### GIVEN MATERIAL
= Beginning of Section =

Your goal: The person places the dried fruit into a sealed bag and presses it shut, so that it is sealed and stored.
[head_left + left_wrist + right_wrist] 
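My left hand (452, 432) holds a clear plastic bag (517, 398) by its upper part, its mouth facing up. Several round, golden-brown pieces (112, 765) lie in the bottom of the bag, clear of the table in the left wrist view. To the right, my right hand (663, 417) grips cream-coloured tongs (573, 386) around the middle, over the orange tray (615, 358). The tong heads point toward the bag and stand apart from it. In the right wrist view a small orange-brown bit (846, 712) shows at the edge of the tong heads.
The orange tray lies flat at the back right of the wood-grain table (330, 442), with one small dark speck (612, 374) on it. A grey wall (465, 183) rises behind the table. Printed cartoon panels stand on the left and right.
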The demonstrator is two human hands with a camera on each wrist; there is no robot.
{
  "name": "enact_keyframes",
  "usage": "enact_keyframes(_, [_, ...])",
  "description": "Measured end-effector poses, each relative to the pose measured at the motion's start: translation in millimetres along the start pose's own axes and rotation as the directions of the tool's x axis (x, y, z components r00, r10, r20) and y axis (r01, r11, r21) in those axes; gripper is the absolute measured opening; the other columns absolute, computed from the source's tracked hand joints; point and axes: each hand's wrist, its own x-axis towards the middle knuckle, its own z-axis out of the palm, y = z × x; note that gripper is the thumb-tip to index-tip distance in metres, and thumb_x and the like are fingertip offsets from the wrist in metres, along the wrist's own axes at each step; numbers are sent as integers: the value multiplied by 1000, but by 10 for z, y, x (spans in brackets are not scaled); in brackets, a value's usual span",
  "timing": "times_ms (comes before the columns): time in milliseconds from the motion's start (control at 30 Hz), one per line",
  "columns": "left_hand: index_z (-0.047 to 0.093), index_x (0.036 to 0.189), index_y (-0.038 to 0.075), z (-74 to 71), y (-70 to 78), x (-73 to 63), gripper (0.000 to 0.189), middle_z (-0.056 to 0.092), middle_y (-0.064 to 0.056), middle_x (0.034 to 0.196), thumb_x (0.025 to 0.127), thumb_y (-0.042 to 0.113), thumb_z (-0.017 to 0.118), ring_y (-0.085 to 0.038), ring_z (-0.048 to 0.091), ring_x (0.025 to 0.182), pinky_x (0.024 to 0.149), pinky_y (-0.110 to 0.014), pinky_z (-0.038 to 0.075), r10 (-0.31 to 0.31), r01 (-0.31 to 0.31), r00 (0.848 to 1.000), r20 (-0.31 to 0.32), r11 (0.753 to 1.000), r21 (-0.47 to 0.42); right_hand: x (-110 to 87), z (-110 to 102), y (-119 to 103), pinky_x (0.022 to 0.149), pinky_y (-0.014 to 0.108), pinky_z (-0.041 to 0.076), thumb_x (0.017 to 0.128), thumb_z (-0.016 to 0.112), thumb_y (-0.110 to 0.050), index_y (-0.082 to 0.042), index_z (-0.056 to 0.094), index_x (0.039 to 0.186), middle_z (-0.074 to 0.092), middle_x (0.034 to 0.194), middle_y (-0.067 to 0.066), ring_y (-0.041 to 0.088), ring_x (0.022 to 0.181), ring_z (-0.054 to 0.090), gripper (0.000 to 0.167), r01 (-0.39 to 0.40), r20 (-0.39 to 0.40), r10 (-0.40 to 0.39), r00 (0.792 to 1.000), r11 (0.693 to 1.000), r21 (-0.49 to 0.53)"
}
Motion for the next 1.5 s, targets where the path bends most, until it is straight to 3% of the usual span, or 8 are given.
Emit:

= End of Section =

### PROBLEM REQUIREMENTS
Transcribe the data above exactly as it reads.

### ANSWER TO THIS EXERCISE
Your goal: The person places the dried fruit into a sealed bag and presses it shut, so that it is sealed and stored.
[head_left + left_wrist + right_wrist] 
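My left hand (452, 432) holds a clear plastic bag (517, 398) by its upper part, its mouth facing up. Several round, golden-brown pieces (112, 765) lie in the bottom of the bag, clear of the table in the left wrist view. To the right, my right hand (663, 417) grips cream-coloured tongs (573, 386) around the middle, over the orange tray (615, 358). The tong heads point toward the bag and stand apart from it. In the right wrist view a small orange-brown bit (846, 712) shows at the edge of the tong heads.
The orange tray lies flat at the back right of the wood-grain table (330, 442), with one small dark speck (612, 374) on it. A grey wall (465, 183) rises behind the table. Printed cartoon panels stand on the left and right.
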The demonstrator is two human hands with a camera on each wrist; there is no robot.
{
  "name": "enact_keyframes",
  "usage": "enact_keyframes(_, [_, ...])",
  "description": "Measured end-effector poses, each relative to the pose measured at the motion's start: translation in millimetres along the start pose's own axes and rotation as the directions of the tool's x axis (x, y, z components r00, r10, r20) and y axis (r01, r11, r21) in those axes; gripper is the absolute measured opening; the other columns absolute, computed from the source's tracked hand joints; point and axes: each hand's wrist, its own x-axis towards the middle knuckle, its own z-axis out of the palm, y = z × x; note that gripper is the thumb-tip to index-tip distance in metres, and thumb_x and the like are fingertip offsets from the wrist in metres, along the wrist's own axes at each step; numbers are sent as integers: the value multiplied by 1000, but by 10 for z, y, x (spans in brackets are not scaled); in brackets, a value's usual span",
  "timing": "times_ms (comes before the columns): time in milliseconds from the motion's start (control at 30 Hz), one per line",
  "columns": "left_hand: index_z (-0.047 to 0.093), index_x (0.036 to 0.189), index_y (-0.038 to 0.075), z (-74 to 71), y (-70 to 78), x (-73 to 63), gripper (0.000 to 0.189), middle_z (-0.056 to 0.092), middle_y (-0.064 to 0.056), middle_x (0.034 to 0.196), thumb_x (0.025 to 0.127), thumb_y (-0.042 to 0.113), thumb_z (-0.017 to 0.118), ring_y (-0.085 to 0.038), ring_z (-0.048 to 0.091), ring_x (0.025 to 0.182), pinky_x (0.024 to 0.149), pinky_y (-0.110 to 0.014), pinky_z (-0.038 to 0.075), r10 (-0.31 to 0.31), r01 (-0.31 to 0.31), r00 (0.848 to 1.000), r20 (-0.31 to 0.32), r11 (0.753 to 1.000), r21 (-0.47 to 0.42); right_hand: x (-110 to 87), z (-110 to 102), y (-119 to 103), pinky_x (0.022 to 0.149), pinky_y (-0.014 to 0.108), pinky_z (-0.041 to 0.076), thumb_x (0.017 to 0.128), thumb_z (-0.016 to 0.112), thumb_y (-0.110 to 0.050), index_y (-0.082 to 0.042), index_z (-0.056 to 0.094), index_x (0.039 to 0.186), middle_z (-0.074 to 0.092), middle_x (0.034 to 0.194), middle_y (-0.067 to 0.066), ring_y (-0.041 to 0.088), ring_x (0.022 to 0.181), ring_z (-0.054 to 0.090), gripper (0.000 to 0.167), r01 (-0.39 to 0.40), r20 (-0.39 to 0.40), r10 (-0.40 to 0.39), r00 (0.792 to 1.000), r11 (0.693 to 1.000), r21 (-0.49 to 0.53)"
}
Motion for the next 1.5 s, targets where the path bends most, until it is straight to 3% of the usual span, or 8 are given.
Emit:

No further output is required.